Associate Professor Daisuke Ito, Faculty of Societal Safety Sciences, Kansai University
“If you push the limits of computer simulation, you can even leave the optimum design to a machine and decide (a solution) by drawing lots. However, in the end, the process that leads to the solution becomes a black box, and I think that nothing can be acquired.”

For example, Finite Element Method (FEM) is so to speak, makes it possible to see all the things such as balance of force in the structure of the research object in detail. Therefore, it should be important to have an approach of "visualizing" them first and analyzing them, then understanding the phenomenon itself thoroughly. From such a viewpoint, especially when FEM is performed using commercial software, though it saves the trouble of writing codes by oneself, it is better to put more weight on the process of visualizing and analyzing phenomena, according to Associate Professor Daisuke Ito at Faculty of Societal Safety Sciences, Kansai University, who specializes in vehicle crash safety and impact biomechanics based on mechanical engineering, describing a part of his approach to the utilization of information and communication technology (ICT).

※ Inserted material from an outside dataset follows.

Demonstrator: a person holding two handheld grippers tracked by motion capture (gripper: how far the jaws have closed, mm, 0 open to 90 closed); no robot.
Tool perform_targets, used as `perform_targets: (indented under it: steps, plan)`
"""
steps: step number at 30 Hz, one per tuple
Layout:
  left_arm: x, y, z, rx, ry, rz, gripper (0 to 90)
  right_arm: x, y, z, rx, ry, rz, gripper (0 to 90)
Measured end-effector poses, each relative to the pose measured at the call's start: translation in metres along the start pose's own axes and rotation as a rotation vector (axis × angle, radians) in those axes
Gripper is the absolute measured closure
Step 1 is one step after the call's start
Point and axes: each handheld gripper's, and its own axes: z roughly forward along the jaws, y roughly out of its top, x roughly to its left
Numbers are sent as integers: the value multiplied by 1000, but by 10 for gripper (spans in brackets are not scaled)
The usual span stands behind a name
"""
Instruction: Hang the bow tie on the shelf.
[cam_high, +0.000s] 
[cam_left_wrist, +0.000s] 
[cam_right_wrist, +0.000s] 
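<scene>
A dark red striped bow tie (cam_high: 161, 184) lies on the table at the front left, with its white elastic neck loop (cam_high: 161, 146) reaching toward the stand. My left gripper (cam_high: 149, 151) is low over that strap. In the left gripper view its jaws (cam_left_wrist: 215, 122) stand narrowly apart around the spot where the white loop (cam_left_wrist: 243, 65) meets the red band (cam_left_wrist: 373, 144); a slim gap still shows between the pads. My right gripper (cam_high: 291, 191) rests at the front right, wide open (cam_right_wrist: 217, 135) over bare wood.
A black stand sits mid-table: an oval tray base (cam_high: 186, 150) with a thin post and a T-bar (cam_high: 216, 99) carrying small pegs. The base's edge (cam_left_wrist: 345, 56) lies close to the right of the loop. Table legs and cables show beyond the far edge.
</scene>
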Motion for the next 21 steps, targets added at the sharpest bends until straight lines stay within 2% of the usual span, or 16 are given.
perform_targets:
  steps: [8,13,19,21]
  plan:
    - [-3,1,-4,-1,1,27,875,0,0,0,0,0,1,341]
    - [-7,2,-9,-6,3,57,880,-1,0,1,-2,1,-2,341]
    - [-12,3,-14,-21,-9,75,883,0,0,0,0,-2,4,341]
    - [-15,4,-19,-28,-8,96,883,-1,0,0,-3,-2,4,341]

In addition, there are restrictions on conducting experiments in dangerous situations under actual road conditions, and it is rare to have a test course that can be easily used at the university level. In this sense, a driving simulator (DS) that reproduces the road environment and situation close to traffic accidents that he focuses on in his research in 3D VR can be a competent tool for studying human reactions in situations that are likely to cause accidents. Moreover, he also shows expectation for the possibility brought about by the use of bicycle simulators and walk simulators, or by the linkage with them.

It was two years ago that Associate Professor Ito took his current position at Kansai University. Since then, he has been actively promoting the use of DS based on the 3D real-time VR software "UC-win/Road" produced by FORUM8, which was introduced several years before his arrival. The background to this is the history of making effective use of UC-win/Road DS for a variety of research at Nagoya University he had belonged previously, although the system specifications were different.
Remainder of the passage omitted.